His skin tastes sharp with sweat, slightly sweet with soap. Brian draws his tongue down the cleave of the boy’s spine, licking down his vertebrae until he reaches the cleft of his ass. The boy makes a satisfying noise, helpless and shocked, and Brian lets his lips curl into a smirk.

Then the boy is like a clinging limpet that Brian just can’t brush off. Brian doesn’t know what he did to deserve his very own stalker – he knows he’s hot, but what the fuck did he ever do to make anyone think he’s _boyfriend material?_

Justin is fucking insidious. Brian doesn’t know why he keeps breaking his rule for him; it’s not like he’s anything out of the ordinary. It’s not like Brian hasn’t had him. The kid has a nice smile, and it transforms his whole face with a brigh sudden flare of happiness, but that's not enough.

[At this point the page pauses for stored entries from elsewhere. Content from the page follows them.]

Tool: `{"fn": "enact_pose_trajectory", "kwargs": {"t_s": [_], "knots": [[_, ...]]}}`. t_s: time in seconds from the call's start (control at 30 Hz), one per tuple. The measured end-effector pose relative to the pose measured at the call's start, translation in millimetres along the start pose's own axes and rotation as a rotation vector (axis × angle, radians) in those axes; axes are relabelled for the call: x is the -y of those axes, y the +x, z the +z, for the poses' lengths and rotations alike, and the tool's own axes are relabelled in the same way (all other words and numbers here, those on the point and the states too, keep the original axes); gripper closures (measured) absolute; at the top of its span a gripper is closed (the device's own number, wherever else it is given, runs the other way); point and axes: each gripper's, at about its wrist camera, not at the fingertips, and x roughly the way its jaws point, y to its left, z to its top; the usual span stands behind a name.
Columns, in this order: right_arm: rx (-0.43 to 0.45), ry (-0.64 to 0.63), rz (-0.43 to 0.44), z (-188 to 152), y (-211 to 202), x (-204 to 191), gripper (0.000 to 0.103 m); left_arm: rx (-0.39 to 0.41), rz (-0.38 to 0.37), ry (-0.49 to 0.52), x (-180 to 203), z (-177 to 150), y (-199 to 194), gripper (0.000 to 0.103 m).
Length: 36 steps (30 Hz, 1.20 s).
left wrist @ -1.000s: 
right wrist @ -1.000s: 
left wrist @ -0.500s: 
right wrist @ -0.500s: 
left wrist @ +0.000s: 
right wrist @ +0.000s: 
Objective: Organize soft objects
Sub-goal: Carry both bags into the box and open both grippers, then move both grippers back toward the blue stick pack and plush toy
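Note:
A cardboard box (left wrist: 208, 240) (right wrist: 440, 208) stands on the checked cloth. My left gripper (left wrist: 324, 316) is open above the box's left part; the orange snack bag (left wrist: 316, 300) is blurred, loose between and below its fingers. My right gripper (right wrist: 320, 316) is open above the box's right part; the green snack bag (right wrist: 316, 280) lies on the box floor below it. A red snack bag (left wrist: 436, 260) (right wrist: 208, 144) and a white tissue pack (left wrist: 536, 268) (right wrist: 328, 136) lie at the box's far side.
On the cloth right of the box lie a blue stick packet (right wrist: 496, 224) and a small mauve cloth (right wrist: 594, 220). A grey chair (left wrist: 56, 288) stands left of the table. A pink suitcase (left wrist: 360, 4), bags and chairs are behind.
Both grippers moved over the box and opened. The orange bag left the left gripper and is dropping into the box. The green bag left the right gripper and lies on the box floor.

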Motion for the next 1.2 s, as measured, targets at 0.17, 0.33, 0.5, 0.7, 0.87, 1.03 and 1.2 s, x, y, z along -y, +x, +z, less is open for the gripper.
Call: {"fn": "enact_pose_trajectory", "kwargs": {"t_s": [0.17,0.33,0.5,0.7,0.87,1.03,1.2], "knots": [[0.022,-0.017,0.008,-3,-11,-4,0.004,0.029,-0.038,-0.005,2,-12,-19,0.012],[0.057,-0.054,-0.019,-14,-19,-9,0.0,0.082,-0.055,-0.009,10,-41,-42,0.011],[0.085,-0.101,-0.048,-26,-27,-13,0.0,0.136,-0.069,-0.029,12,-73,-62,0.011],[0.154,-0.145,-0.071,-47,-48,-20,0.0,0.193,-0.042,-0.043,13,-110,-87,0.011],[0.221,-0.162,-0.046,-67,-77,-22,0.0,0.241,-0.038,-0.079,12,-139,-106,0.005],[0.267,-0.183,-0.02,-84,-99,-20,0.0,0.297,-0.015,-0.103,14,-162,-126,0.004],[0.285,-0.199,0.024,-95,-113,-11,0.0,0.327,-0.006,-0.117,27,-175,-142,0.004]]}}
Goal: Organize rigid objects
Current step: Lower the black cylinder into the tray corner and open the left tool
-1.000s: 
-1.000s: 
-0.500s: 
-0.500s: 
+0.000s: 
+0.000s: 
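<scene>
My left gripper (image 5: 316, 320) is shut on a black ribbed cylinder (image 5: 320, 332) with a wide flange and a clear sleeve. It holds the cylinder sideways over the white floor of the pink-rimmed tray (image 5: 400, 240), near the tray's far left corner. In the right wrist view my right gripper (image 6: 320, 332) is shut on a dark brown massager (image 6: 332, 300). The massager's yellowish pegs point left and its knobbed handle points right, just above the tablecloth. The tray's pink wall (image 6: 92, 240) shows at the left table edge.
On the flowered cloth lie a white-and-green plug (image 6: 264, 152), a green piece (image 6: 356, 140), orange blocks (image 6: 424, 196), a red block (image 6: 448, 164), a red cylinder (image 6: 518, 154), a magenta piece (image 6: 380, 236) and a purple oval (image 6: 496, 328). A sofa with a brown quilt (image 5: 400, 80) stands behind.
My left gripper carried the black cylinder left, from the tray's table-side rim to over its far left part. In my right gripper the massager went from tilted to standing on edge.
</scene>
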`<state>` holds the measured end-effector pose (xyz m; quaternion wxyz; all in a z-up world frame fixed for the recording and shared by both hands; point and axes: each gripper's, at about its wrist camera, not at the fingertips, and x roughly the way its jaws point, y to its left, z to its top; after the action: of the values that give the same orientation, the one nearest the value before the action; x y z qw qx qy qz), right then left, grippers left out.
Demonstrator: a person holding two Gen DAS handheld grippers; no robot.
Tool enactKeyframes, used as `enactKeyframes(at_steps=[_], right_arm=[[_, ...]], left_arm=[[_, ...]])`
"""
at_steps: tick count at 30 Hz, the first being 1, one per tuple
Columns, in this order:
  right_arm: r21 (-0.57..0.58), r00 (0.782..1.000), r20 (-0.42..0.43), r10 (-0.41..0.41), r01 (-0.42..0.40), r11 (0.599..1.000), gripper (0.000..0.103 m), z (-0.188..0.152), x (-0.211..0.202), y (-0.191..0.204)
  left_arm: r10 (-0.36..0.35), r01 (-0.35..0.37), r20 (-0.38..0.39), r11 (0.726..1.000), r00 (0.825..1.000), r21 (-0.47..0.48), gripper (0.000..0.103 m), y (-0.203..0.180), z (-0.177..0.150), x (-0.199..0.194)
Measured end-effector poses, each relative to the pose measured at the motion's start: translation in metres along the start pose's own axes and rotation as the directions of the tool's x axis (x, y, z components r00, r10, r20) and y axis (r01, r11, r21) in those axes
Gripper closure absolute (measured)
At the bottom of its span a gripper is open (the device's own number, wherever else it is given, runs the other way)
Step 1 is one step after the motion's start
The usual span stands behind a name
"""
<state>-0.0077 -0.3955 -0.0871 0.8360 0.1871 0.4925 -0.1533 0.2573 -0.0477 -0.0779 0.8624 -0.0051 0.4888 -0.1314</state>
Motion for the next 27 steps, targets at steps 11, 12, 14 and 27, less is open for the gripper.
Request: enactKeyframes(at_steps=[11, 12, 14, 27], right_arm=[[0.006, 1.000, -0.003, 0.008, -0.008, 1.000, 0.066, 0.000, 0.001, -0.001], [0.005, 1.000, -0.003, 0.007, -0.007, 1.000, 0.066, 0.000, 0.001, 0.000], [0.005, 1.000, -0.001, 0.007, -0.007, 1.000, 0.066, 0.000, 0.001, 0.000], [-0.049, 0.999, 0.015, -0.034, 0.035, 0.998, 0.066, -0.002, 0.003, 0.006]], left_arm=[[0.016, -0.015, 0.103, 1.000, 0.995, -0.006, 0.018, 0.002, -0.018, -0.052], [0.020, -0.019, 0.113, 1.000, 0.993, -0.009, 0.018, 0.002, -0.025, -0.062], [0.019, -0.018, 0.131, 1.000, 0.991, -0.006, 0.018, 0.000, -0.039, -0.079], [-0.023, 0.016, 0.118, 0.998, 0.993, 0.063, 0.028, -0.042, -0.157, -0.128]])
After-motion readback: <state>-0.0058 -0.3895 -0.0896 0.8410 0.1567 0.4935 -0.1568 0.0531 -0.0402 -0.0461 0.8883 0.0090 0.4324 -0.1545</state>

Brian carries that smile burnt onto the inside of his eyelids for months after, when he's not seeing Justin’s fair hair clotting with blood or the endless grey of the floor in the hospital corridor.

  
 **(loyaltie me lie)**

Michael’s on his stomach, frowning at the algebra homework spread out before him, incomprehensible as mystical incantations in hieratic. “I hate Mr Edgars. The man is _evil_ , Brian.”

Brian smirks at him. "He’s no more twisted and sadistic than any other math teacher. The profession attracts sad perverts who get excited by scatter graphs and don’t get laid. Ever.” He’s staring at Michael’s ceiling, eyes tracing the spiderwebbing cracks, but when Michael doesn’t respond, Brian turns his head, glances at the curve of Mikey’s shoulders, the licks of dark hair curling on the back of his neck.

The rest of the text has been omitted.